**Data:**
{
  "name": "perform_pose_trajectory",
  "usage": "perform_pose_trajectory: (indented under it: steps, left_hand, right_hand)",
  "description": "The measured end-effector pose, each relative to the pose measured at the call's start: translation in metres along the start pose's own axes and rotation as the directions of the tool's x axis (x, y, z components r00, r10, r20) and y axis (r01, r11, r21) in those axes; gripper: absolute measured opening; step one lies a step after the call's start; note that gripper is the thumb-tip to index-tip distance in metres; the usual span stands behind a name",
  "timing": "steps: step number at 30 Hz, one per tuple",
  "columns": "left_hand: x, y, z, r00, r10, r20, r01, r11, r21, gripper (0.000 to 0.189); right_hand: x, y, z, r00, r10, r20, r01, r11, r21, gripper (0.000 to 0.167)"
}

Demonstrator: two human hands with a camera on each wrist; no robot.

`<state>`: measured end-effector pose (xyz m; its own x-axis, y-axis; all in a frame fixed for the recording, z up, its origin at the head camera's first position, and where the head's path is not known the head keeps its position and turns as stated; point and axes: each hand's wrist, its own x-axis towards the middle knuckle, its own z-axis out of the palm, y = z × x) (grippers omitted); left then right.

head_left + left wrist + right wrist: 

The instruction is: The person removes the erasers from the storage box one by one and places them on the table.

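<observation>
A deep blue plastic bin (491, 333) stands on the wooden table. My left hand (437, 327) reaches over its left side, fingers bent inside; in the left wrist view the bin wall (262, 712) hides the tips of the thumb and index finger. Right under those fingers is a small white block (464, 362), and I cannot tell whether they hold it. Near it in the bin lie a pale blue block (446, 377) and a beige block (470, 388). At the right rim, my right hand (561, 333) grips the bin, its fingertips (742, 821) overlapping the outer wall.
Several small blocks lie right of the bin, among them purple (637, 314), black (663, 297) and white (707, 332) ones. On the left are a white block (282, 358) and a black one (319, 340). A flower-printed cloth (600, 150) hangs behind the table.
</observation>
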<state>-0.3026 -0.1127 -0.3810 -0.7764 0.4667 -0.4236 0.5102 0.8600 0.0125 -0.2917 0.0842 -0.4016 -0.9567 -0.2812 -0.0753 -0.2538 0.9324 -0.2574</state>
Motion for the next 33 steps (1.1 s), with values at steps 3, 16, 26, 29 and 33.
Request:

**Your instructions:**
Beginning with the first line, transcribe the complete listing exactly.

**Task response:**
{
  "name": "perform_pose_trajectory",
  "usage": "perform_pose_trajectory: (indented under it: steps, left_hand, right_hand)",
  "description": "The measured end-effector pose, each relative to the pose measured at the call's start: translation in metres along the start pose's own axes and rotation as the directions of the tool's x axis (x, y, z components r00, r10, r20) and y axis (r01, r11, r21) in those axes; gripper: absolute measured opening; step one lies a step after the call's start; note that gripper is the thumb-tip to index-tip distance in metres; the usual span stands behind a name",
  "timing": "steps: step number at 30 Hz, one per tuple",
  "columns": "left_hand: x, y, z, r00, r10, r20, r01, r11, r21, gripper (0.000 to 0.189); right_hand: x, y, z, r00, r10, r20, r01, r11, r21, gripper (0.000 to 0.167)"
}

Demonstrator: two human hands with a camera on each wrist; no robot.

`<state>`: measured end-effector pose (xyz m; its own x-axis, y-axis; all in a frame fixed for the recording, z up, its origin at the head camera's first position, and where the head's path is not known the head keeps its position and turns as stated; point and axes: each hand's wrist, its own x-axis towards the middle knuckle, its own z-axis out of the palm, y = z × x) (grippers omitted); left then right.

head_left + left wrist + right wrist: 

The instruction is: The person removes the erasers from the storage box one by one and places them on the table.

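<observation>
A deep blue plastic bin (491, 333) stands on the wooden table. My left hand (437, 327) reaches over its left side, fingers bent inside; in the left wrist view the bin wall (262, 712) hides the tips of the thumb and index finger. Right under those fingers is a small white block (464, 362), and I cannot tell whether they hold it. Near it in the bin lie a pale blue block (446, 377) and a beige block (470, 388). At the right rim, my right hand (561, 333) grips the bin, its fingertips (742, 821) overlapping the outer wall.
Several small blocks lie right of the bin, among them purple (637, 314), black (663, 297) and white (707, 332) ones. On the left are a white block (282, 358) and a black one (319, 340). A flower-printed cloth (600, 150) hangs behind the table.
</observation>
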<state>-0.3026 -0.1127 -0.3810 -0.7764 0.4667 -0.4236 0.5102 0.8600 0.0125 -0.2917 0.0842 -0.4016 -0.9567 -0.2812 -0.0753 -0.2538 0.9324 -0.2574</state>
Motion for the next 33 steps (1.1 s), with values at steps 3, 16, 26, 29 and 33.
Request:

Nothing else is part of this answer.